There are two kinds of meditation: concentration meditation and mindfulness meditation.

  1. Concentration meditation

    Concentration meditation is like a laser beam, which illuminates any object of focus. This kind of meditation produces a calm, unruffled mind, that is detached from emotional and interpersonal attachment. Any object of awareness can be the focus of concentration, whether internal or external, including words (mantra), an image (flame), a spot on the body (abdomen), or a kinesthetic feeling (breath). When the mind wanders, the mind returns to the object of concentration.

  2. Mindfulness meditation

    Mindfulness meditation is like a searchlight that shines over a wide range of objects as they arise in awareness, one at a time. You notice whatever predominates in awareness from moment to moment. Relaxed, choiceless awareness develops in the mind, which directs conscious attention instantly and naturally toward the changing elements of experience. Meditation begins with focus on the breath. Then you direct your awareness to include other experiences, including the senses of sight, sound, touch, smell, taste, and hearing. When the mind wanders, the mind returns to the breath.

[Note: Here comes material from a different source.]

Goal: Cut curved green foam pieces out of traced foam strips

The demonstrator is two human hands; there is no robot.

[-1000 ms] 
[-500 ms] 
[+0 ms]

Unlike concentration meditation, which focuses on internal and external objects, mindfulness focuses on experiences and broad awareness. However, both meditations return to the focus object or experience when the mind wanders. This combination of detached emotions and an absence of interpersonal involvement in the development of awareness is central to both meditations.

Eating Meditation

Eating meditation is an example of mindfulness. Follow these steps when you are sitting down to a meal to become aware of the present moment, and help boost your natural immunity:

  1. Take a bite of food and put your chopsticks or fork down.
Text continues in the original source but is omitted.